In an interview with Stephen Colbert, Pulitzer Prize-winning journalist Glenn Greenwald said there are still bombshells to be revealed about the National Security Agency's spying.
"I genuinely believe that the story that is the biggest one and will have the biggest impact and will shape how the last 10 months are viewed by history is the story on which we're currently working that will hopefully be ready within 4 to 8 weeks," he said.
"One of the missing pieces is on whom is the NSA spying in America, who are they targeting and for what purpose. Who are these people that they view as sufficient threats that they read their e-mail. What's the pattern of people? Are they political dissidents? Are they critics of U.S. foreign policy? Are they actual terrorists? And that's the reporting that remains to be done," he explained.
The piece like the rest of his articles related to the Edward Snowden leaks will be published in The Guardian newspaper.
Greenwald is also promoting his new book on the topic, entitled "No Place To Hide: Edward Snowden, the NSA and the U.S. Surveillance State."
In an excerpt published by The Guardian, Greenwald writes about the justification of spying: "A prime justification for surveillance – that it's for the benefit of the population – relies on projecting a view of the world that divides citizens into categories of good people and bad people."
He contends that the government has led the public to believe that its attention was focused on the "bad people," but through the Snowden leaks that is simply not true.
"Collect it all, sniff it all, process it all, and exploit it all. Not collect the communications of terrorists or just people doing bad things, but collect it all. They collect billions with a 'b' of e-mails and cell phone calls every day," explained Greenwald on "The Colbert Report."
And logically, those all can't be from Al-Qaeda.
The NSA's focus on insane data collection should change, and it might. The House Judiciary Committee unanimously approved the USA Freedom Act, which would scale back the U.S. government's domestic surveillance programs.

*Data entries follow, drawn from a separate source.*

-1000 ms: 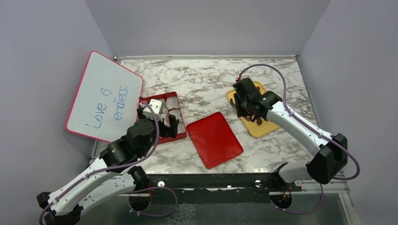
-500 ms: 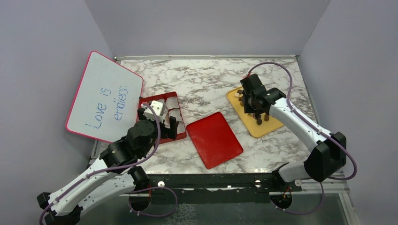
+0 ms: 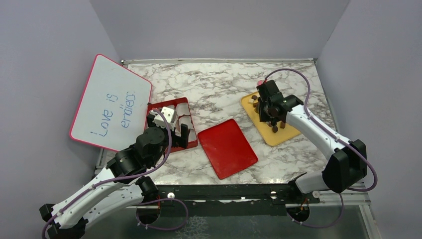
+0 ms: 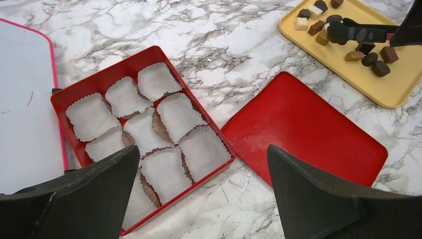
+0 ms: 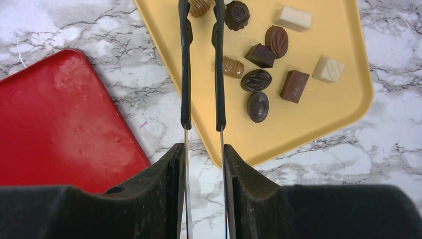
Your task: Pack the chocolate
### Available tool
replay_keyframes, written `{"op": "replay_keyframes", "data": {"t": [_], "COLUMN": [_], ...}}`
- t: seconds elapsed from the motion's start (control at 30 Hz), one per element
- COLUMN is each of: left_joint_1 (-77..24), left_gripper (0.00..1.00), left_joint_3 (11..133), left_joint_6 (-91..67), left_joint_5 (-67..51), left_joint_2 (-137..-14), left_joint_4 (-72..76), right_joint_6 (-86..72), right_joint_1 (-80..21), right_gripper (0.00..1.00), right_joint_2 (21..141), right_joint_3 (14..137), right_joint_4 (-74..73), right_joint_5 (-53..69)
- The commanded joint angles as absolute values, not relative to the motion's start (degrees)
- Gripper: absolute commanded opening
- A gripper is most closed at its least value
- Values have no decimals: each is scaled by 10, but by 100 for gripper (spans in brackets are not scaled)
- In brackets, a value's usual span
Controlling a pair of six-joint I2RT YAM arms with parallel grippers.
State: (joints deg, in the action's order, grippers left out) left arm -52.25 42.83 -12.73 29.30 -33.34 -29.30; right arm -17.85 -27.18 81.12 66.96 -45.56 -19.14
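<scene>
Marble desk (image 3: 224,84): right claw (image 5: 200,4), clamped on tan ridged chocolate (image 5: 199,7), should rise clear of yellow plastic tray (image 5: 318,109) before swinging 9 o'clock toward red cup-lined box (image 4: 107,74).

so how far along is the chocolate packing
Barely started. Done: the lid is off, beside the red box. In hand: the right gripper straddles a tan piece on the yellow tray; grip unclear. Remaining: every visible paper cup is empty, all chocolates on the tray.
</scene>
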Motion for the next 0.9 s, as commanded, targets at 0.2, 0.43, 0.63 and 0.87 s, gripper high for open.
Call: {"op": "replay_keyframes", "data": {"t": [0.2, 0.43, 0.63, 0.87], "left_joint_1": [-524, -524, -524, -523], "left_gripper": [99, 99, 99, 99], "left_joint_3": [424, 424, 424, 424], "left_joint_6": [-121, -121, -121, -121], "left_joint_5": [286, 288, 288, 289], "left_joint_2": [-327, -329, -328, -329], "left_joint_4": [-291, -291, -291, -291], "right_joint_6": [-166, -164, -163, -160], "right_joint_1": [-271, -271, -271, -270], "right_gripper": [36, 36, 36, 37], "right_joint_2": [826, 839, 848, 854], "right_joint_3": [662, 656, 656, 653], "right_joint_4": [-410, -403, -400, -393], "right_joint_5": [-181, -187, -197, -198]}}
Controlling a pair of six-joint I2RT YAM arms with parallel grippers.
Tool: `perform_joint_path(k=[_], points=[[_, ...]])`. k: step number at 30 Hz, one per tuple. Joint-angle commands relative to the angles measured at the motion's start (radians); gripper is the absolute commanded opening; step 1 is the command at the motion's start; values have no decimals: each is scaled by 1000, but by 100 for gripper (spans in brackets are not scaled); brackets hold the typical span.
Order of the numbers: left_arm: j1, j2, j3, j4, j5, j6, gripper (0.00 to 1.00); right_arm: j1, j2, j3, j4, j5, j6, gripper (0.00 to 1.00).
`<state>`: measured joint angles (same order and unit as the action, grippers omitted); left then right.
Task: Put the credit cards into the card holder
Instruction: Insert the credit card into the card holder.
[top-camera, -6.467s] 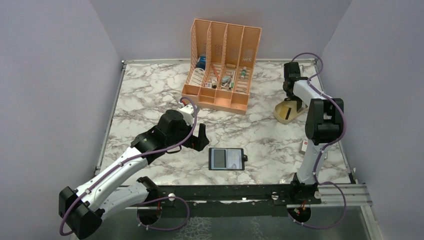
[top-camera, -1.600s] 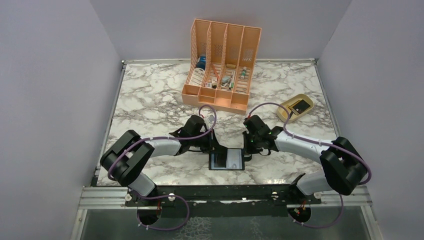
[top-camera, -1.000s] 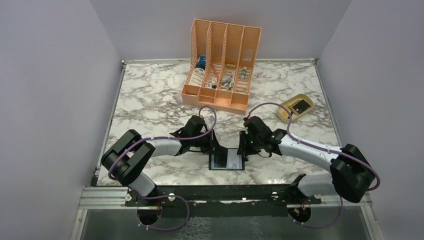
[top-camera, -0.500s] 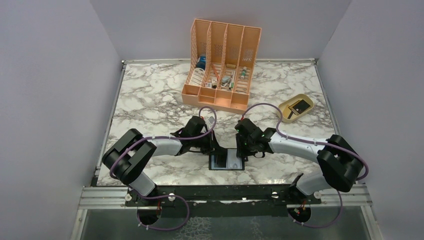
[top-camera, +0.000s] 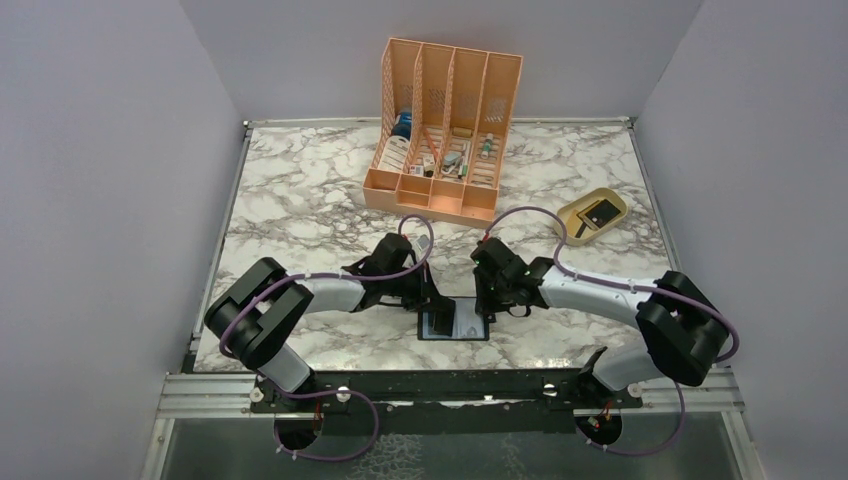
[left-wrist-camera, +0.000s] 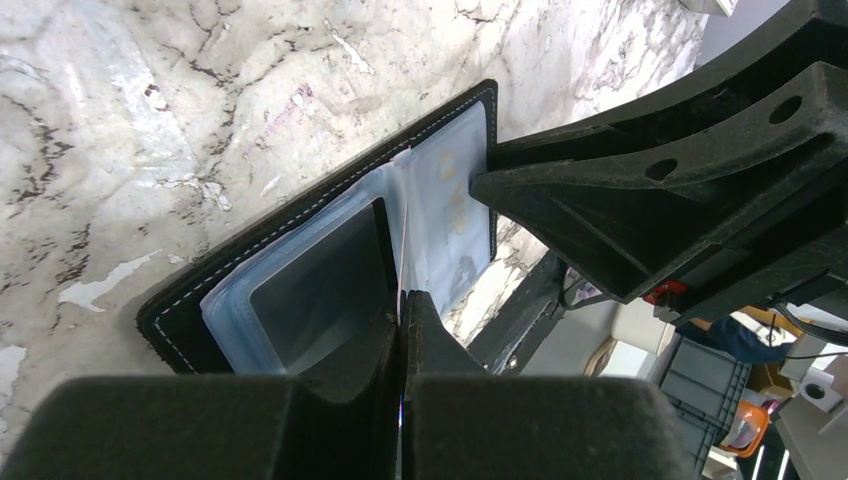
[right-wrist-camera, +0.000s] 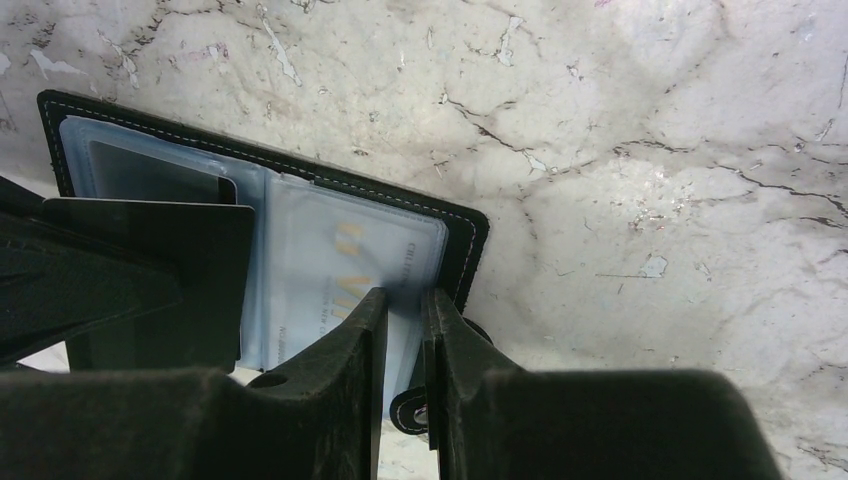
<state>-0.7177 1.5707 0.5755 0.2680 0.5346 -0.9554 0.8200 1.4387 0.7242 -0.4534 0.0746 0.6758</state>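
The black card holder (top-camera: 462, 328) lies open on the marble near the front edge. My left gripper (top-camera: 430, 296) is shut on a thin clear pocket leaf (left-wrist-camera: 401, 215) and holds it upright at the fold (left-wrist-camera: 400, 300). A dark credit card (left-wrist-camera: 320, 290) sits in the left pocket. My right gripper (right-wrist-camera: 405, 295) hangs over the holder's right half (right-wrist-camera: 465, 235), jaws a narrow gap apart. A pale card with gold lettering (right-wrist-camera: 330, 265) lies in the pocket there. Whether the right fingers touch the pocket cannot be told.
A beige oval dish (top-camera: 570, 228) with another dark card (top-camera: 602, 213) stands at the right. The tall orange slotted organizer (top-camera: 445, 130) stands at the back centre. The two grippers face each other closely over the holder.
The right arm came from the dish to the holder's right side and its jaws have narrowed. The left gripper has stayed shut at the holder's fold.
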Motion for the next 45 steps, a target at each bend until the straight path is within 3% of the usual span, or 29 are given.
perform_joint_path(k=[1, 21, 45], points=[[-15, 5, 4, 4, -12, -19, 0, 4, -2, -40, -13, 53, -5, 18], [-35, 65, 26, 50, 0, -85, 0, 5, -42, -90, 19, 42, 7, 18], [-50, 90, 35, 71, -107, -128, 0, 5, -97, -144, 72, 2, 47, 17]])
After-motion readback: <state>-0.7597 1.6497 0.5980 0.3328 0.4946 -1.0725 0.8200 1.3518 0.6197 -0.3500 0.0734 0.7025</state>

According to U.S. News & World Report, "If passed into law, the USA Freedom Act – as amended in committee – would allow the NSA to collect the phone records of individuals and two "hops" through their contacts if officials can convince a judge there's reasonable suspicion a targeted individual is a terrorist. The bill would ban the government from invoking pen register or National Security Letter statutes to conduct bulk phone-record collection."
The Electronic Frontier Foundation (EFF) said in a statement that the USA Freedom Act is a step in the right direction. But the proposed legislation does has its flaws.
"The USA FREEDOM Act includes a definition of call detail records which excludes cell site location data, a provision that will help safeguard the location privacy of millions of Americans from mass NSA surveillance. However, we remain concerned that the bill allows prospective collection—collection of records that have not yet been created—up to 180 days," said the EFF.
The Center for Democracy & Technology wrote a letter calling out potential changes as well. (See letter PDF.) "While the bill makes significant progress in ending bulk collection, we strongly believe that several technical corrections and clarifications to the bill are required if Congress is to help ensure the bill language is not misinterpreted and its stated goal of ending bulk collection is met."Facebook, Google Plus, & Twitter. You can also get Freedom Outpost delivered to your Amazon Kindle device here.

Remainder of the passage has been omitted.